In the mid-fourteenth century, due to a plague epidemic, the population left the island to be repopulated later when the disease was eradicated. People from all over the Veneto region and beyond, thus started a thriving management of agricultural land. There is no doubt that the moment of maximum splendor of the island was during the Serenissima thanks to the invaluable resource of crops for the lagoon city.

In 1800 the French occupation built a tower south-west of the island facing the port of Lido and after about thirty years it was replaced by the Austrians with another fortification called Torre Massimiliana, whose name derives from its creator the Archduke Maximilian Joseph of Austria-Este. The fort has recently been restored to accommodate temporary exhibitions.

To date there are two main communication routes, one that extends east towards Punta Sabbioni and Lio Grande, and one west towards the Lazzaretto Nuovo and San Francesco del Deserto.

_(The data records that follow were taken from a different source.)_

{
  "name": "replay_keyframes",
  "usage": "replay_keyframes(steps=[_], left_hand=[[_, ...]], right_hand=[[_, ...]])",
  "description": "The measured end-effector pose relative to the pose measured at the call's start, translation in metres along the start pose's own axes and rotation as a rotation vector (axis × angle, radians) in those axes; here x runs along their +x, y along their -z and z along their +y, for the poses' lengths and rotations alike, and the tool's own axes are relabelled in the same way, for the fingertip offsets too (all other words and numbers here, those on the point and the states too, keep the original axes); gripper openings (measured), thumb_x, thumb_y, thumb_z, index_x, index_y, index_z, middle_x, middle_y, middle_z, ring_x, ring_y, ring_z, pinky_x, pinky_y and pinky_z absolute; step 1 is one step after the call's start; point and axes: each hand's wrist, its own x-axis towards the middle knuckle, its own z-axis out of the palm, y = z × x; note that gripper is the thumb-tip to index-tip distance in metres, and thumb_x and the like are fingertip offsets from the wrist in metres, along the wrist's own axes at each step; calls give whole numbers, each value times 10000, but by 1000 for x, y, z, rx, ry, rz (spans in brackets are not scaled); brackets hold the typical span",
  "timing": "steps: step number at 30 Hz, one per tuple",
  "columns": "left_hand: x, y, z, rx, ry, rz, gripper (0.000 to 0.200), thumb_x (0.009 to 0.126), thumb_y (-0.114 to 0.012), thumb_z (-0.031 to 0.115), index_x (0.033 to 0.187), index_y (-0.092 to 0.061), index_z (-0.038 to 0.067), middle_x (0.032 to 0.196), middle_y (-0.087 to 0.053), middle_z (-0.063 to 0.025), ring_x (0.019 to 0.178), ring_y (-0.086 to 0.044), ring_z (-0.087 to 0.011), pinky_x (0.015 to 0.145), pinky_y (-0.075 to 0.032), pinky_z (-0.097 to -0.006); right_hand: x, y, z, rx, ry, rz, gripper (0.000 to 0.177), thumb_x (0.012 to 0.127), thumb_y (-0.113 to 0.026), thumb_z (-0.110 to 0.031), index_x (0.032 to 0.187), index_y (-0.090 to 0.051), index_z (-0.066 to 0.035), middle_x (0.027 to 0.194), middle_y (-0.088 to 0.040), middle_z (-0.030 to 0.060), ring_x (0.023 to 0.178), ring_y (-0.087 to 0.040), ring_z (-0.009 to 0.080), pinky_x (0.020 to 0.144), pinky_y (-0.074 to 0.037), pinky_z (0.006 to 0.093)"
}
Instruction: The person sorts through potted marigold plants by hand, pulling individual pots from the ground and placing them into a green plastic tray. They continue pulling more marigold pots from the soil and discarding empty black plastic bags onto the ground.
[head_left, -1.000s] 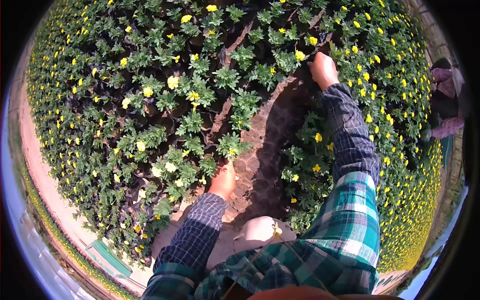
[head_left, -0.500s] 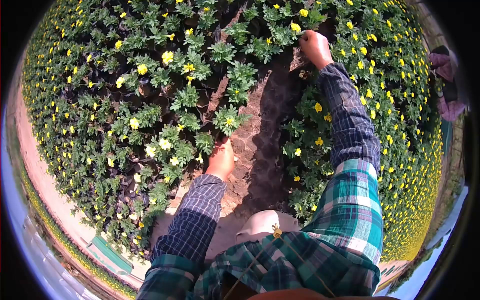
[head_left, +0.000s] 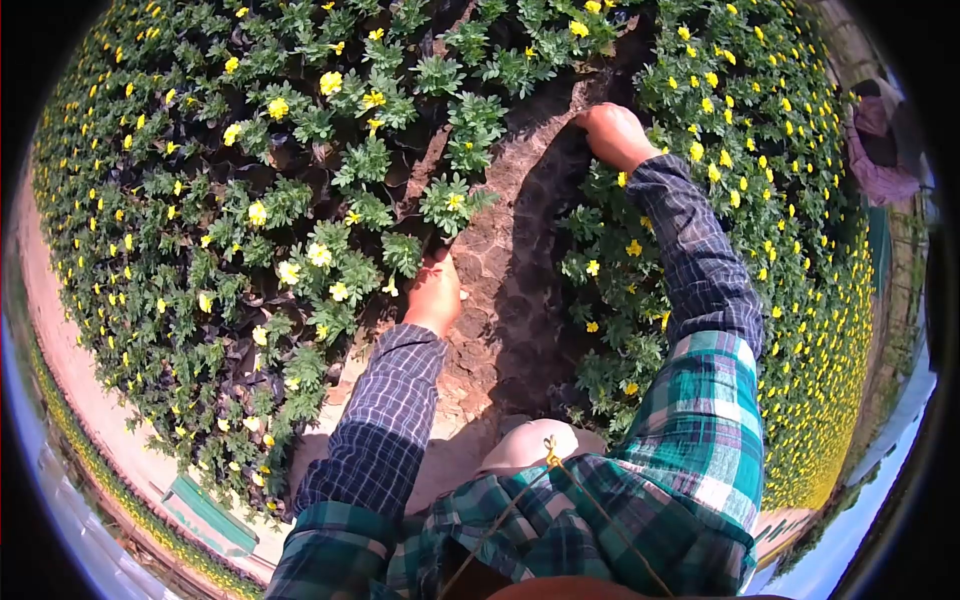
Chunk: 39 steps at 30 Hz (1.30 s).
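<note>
My left hand is closed at the base of a marigold plant on the left side of the soil strip. Its fingertips are at the plant's dark grow bag, under the leaves. My right hand is over the far part of the strip, beside the right-hand block of plants. Its fingers are curled with the tips together; what they hold, if anything, is hidden under the hand.
A brown soil strip with round marks runs between dense blocks of yellow-flowered marigolds. A light-coloured knee is close below the hands. Another person is at the right edge.
My right hand has drawn back from the plants at the top, down and slightly left over the soil. My left hand stays at the same plant; the whole view has shifted slightly.
</note>
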Motion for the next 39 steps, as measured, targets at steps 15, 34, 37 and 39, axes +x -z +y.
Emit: replay_keyframes(steps=[15, 34, 37, 39], left_hand=[[12, -17, -9, 84, 1, 17, 695, 647, -823, 189, 1186, -436, -16, 1140, -554, -239, 1054, -558, -363, 889, -470, -409], [9, -13, -6, 5, -16, 84, 625, 646, -828, 201, 1124, -473, 11, 1076, -582, -240, 1010, -587, -380, 866, -486, -435], [3, -7, -3, 34, -12, 100, 625, 646, -828, 208, 1123, -476, 10, 1071, -587, -229, 1020, -587, -374, 865, -493, -432], [14, -6, 0, 103, 107, -7, 636, 652, -826, 220, 1146, -476, 26, 1075, -588, -213, 1035, -582, -359, 882, -484, -418]], right_hand=[[-9, 70, -56, 573, -36, 367, 174, 834, -634, -154, 975, -634, -52, 827, -667, 100, 798, -662, 207, 680, -514, 310], [-67, 42, -98, 59, 43, 138, 95, 750, -529, -52, 799, -604, -20, 746, -615, 175, 784, -618, 366, 674, -494, 449], [-46, 39, -120, 90, 61, 146, 93, 756, -549, -58, 818, -608, -23, 772, -624, 168, 790, -626, 353, 675, -506, 438], [-39, 36, -137, 185, 36, 252, 92, 783, -565, -89, 844, -615, -42, 787, -625, 153, 793, -626, 340, 686, -510, 420]])
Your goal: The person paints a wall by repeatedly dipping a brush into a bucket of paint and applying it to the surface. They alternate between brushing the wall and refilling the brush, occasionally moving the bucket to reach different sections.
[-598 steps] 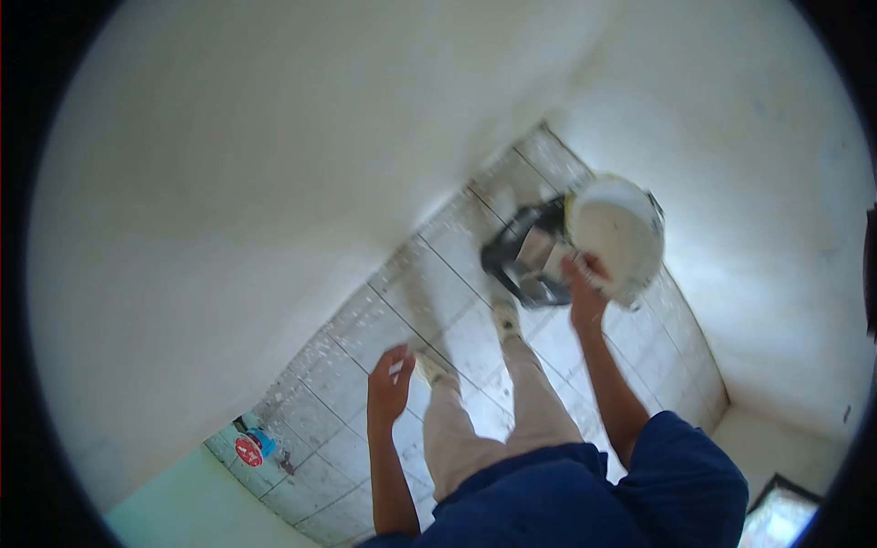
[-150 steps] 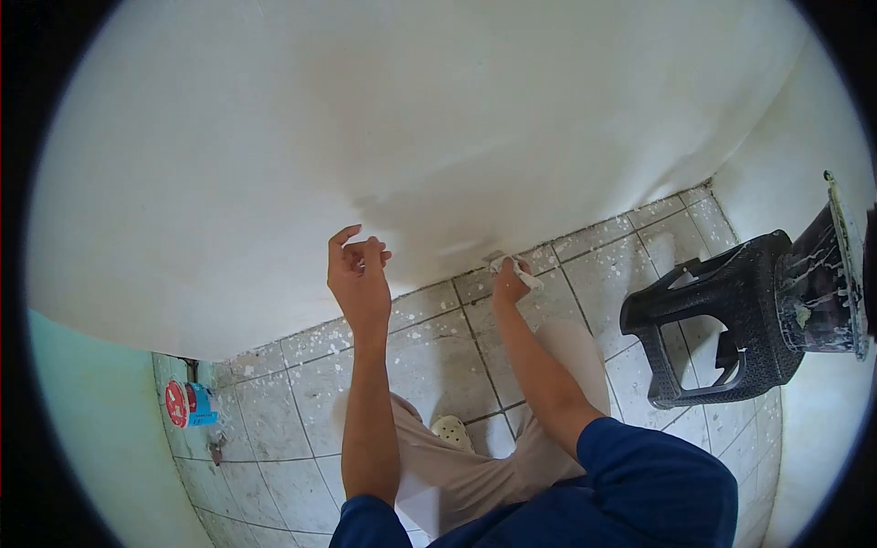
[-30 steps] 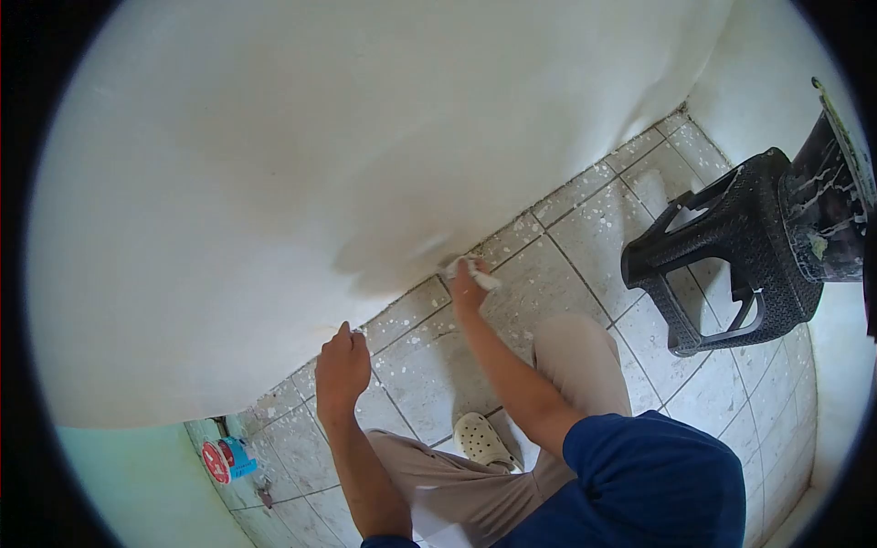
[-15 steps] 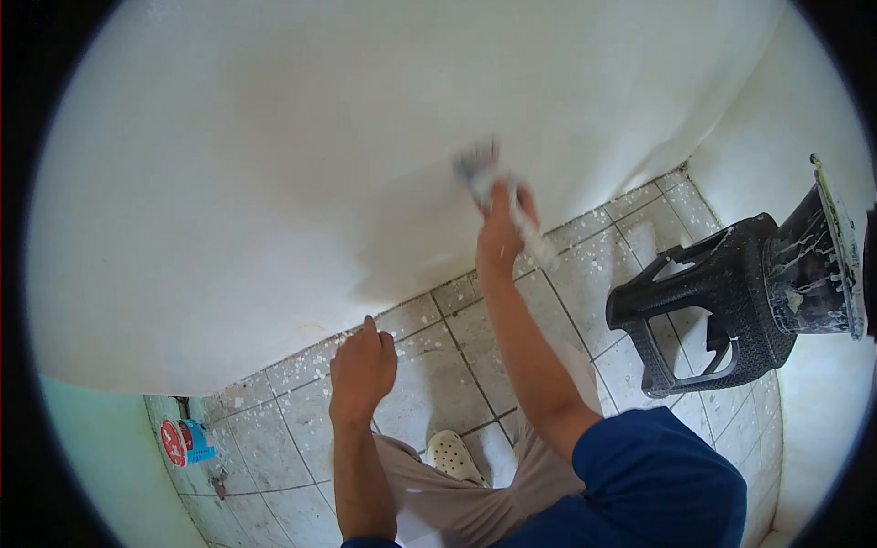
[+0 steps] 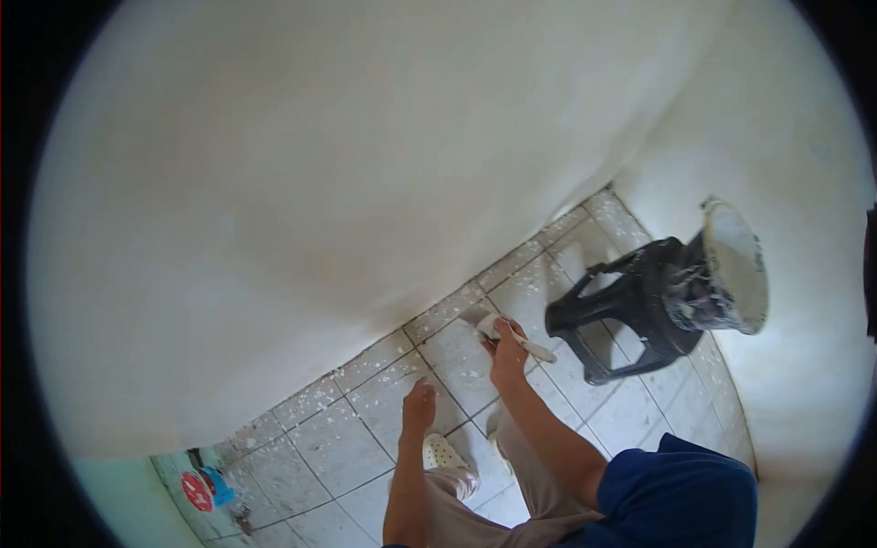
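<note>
A paintbrush point(image 5: 535, 349) with a pale handle is gripped in my right hand point(image 5: 506, 351). Its bristles point up and left, over the tiled floor near the base of the wall. Lower and further left, my left hand point(image 5: 419, 407) is curled closed, and I see nothing held in it. The pale wall point(image 5: 274, 210) rises in front of both hands. To the right of the brush, a paint-smeared bucket point(image 5: 699, 290) with whitish paint inside stands on a black plastic stool point(image 5: 630, 310).
Grey floor tiles point(image 5: 365, 457) are speckled with white paint. At the lower left lies a red and blue container point(image 5: 196, 491), with small debris near it. A second wall point(image 5: 795, 274) meets the first at the right. My pale clog point(image 5: 449, 457) shows below my left hand.
My right hand has brought the brush down and away from the wall. My left hand has drawn back from the wall. The view has shifted, showing more of the bucket's inside.
</note>
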The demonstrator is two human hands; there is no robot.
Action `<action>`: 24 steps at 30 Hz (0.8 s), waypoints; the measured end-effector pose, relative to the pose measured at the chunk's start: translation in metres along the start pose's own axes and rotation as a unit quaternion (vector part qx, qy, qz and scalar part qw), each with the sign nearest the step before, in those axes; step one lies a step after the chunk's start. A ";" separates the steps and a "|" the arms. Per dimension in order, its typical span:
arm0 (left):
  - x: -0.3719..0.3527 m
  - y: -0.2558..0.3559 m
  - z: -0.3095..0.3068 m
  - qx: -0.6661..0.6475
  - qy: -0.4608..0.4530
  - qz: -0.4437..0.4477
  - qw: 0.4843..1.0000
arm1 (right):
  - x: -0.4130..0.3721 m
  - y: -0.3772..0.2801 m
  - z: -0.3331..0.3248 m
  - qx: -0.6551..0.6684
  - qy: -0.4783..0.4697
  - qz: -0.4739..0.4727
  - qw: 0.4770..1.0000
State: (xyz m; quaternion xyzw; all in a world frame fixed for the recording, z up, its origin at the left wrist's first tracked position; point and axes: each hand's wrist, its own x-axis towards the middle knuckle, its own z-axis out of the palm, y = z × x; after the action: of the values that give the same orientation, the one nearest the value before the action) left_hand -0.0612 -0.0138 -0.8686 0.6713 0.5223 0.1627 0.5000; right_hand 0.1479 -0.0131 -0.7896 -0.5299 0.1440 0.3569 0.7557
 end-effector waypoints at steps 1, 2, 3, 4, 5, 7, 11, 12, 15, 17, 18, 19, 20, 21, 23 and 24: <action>-0.016 0.008 0.006 0.004 -0.002 -0.011 1.000 | -0.018 -0.034 -0.007 -0.026 -0.005 -0.010 1.000; -0.034 0.021 0.014 0.010 -0.006 -0.021 1.000 | -0.040 -0.072 -0.013 -0.052 -0.009 -0.019 0.998; -0.053 0.038 0.022 0.016 -0.014 -0.033 0.999 | -0.063 -0.109 -0.022 -0.078 -0.007 -0.027 0.997; -0.072 0.057 0.032 -0.008 -0.031 -0.027 0.999 | -0.083 -0.148 -0.028 -0.096 -0.003 -0.043 0.994; -0.093 0.075 0.043 -0.031 -0.049 -0.023 0.998 | -0.103 -0.186 -0.035 -0.098 -0.001 -0.075 0.992; -0.127 0.125 0.059 -0.079 -0.095 -0.019 0.992 | -0.127 -0.261 -0.054 -0.126 0.011 -0.101 0.987; -0.148 0.233 0.096 -0.058 -0.164 0.010 0.985 | -0.141 -0.388 -0.106 -0.196 0.040 -0.253 0.947; -0.145 0.263 0.107 -0.013 -0.157 0.033 0.987 | -0.139 -0.415 -0.114 -0.215 0.059 -0.283 0.933; -0.115 0.340 0.146 -0.093 -0.187 0.046 0.977 | -0.091 -0.482 -0.157 -0.293 0.112 -0.304 0.900; -0.087 0.396 0.174 -0.105 -0.211 0.101 0.967 | -0.057 -0.517 -0.166 -0.349 0.105 -0.298 0.882; -0.077 0.424 0.185 -0.111 -0.231 0.093 0.962 | -0.035 -0.527 -0.175 -0.386 0.079 -0.290 0.873; -0.067 0.450 0.198 -0.120 -0.232 0.101 0.960 | -0.012 -0.535 -0.183 -0.418 0.051 -0.284 0.861; -0.059 0.471 0.214 -0.129 -0.233 0.112 0.957 | 0.010 -0.543 -0.187 -0.473 0.015 -0.263 0.840; -0.052 0.484 0.229 -0.074 -0.211 0.139 0.965 | 0.030 -0.547 -0.188 -0.525 -0.022 -0.243 0.816; -0.044 0.503 0.257 0.037 -0.170 0.196 0.965 | 0.076 -0.545 -0.198 -0.597 -0.093 -0.269 0.750; -0.044 0.511 0.266 0.024 -0.169 0.182 0.968 | 0.105 -0.530 -0.212 -0.617 -0.125 -0.314 0.711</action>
State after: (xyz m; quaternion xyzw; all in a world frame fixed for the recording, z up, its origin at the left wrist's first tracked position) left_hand 0.3935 -0.1622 -0.5446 0.7846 0.3032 0.1231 0.5267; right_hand 0.6226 -0.2614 -0.5659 -0.8434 -0.3788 0.1714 0.3402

Sant'Erasmo can be reached, in half an hour of navigation, by taking a vaporetto at the Fondamenta Nove stop in Venice, after passing the Murano and Le Vignole stops. There are three boat stops on the island but the best one is Shed, given the possibility of renting a bicycle, the best way to visit the island. In addition to the natural beauty, the vegetable gardens, the fruit trees and the artichoke fields, you can visit the aforementioned Massimiliana Tower and the Church dedicated to Christ the King, as well as relax on the Bacàn beach - where the Venetians traditionally land by boat -.

The island today is experiencing a progressive abandonment by its inhabitants, especially the younger ones, caused by various socio-political factors which if on the one hand maintains its uniqueness and distance from mass tourism, on the other creates an ever increasing difficulty in maintaining that characteristic of inhabited territory, albeit an island one, equipped with various services, including basic necessities.

Images gallery

Una delle vie principali di Sant'Erasmo.
Campo coltivato a Sant'Erasmo.
Un trattore all'opera.
La chiesa dedicata a Cristo Re.
La Torre Massimiliana.
La laguna vista dalla spiaggia.
La spiaggia del bacàn e le barche dei veneziani durante una scampagnata.
Visione poetica della spiaggia di Sant'Erasmo.